_EXERCISE DETAILS_. Word for word, transcribe the lines below and drop the pictures.

________

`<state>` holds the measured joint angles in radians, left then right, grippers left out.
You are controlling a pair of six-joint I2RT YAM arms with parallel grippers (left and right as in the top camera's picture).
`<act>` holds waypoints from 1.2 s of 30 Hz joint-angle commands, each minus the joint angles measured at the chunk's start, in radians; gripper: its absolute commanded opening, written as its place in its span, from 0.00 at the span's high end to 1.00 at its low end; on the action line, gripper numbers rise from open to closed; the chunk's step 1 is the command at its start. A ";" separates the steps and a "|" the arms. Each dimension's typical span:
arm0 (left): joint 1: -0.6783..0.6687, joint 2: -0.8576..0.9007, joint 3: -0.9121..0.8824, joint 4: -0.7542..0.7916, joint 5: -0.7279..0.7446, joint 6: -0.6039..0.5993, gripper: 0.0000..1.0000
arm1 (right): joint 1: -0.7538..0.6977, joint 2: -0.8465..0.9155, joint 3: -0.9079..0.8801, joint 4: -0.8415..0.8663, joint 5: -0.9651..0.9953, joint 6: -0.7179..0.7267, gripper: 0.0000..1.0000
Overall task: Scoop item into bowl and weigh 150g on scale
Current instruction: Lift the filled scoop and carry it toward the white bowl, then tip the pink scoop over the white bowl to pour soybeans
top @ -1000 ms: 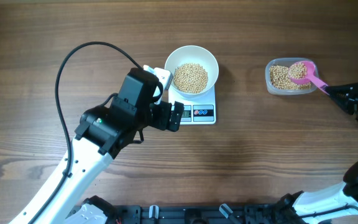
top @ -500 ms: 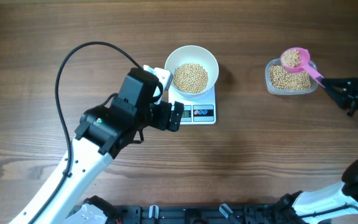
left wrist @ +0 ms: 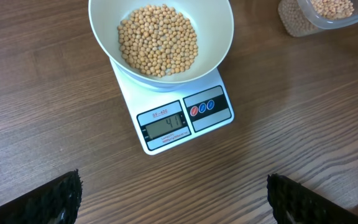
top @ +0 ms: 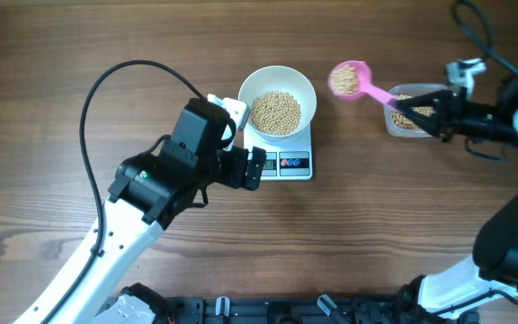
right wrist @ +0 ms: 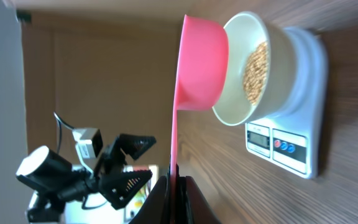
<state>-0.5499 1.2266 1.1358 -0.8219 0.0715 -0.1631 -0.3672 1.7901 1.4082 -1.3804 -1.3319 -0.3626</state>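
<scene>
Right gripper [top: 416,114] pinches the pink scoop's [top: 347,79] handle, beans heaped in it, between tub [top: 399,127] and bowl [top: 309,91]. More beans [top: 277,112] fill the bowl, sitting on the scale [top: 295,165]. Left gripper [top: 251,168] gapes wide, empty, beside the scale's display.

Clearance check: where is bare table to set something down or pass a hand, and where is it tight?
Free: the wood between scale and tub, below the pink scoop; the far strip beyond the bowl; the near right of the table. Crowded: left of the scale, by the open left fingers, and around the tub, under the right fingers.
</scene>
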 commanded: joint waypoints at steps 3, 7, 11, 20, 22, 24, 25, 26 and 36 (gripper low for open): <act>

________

_RESPONSE_.
`<state>` holds the measured joint angles in radians, left then right, grippers left out.
You are controlling a pair of six-joint I2RT YAM arms with parallel grippers (left and right as in the top camera's picture).
`<act>` holds waypoints from 1.2 s of 30 Hz joint-angle commands, each minus the joint angles measured at the chunk's start, in radians; gripper: its absolute commanded opening, written as its place in its span, from 0.00 at the span's high end to 1.00 at its low end; on the action line, gripper numbers rise from open to closed; the chunk's step 1 is the command at its start. A ";" separates the steps and a "|" the arms. Each dimension's typical span:
arm0 (left): joint 1: -0.6783..0.6687, joint 2: -0.8576..0.9007, joint 3: -0.9121..0.8824, joint 4: -0.7542..0.7916, joint 5: -0.7279..0.7446, joint 6: -0.6039..0.5993, gripper: 0.0000..1.0000
arm1 (right): joint 1: -0.7538..0.6977, joint 2: -0.8465..0.9155, joint 3: -0.9079..0.8801, joint 4: -0.8415..0.8663, joint 5: -0.9651..0.9953, joint 6: -0.7179..0.7267, gripper: 0.0000..1.0000
Overall task: Scoop item into bowl and weigh 150g on scale
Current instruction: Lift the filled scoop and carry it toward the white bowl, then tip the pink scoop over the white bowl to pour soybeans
top @ -1000 ms: 
top @ -500 ms: 
left wrist @ +0 ms: 
top @ +0 ms: 
right wrist @ +0 ms: 
<state>-0.5499 1.2266 1.1358 -0.8219 0.0715 -0.1631 -0.3672 1.7901 1.4082 -1.3804 -1.3319 -0.3626</state>
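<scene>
Right gripper [top: 416,114] pinches the pink scoop's [top: 347,79] handle, beans heaped in it, between tub [top: 399,127] and bowl [top: 309,91]. More beans [top: 277,112] fill the bowl, sitting on the scale [top: 295,165]. Left gripper [top: 251,168] gapes wide, empty, beside the scale's display.

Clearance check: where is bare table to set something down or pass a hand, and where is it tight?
Free: the wood between scale and tub, below the pink scoop; the far strip beyond the bowl; the near right of the table. Crowded: left of the scale, by the open left fingers, and around the tub, under the right fingers.
</scene>
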 commanded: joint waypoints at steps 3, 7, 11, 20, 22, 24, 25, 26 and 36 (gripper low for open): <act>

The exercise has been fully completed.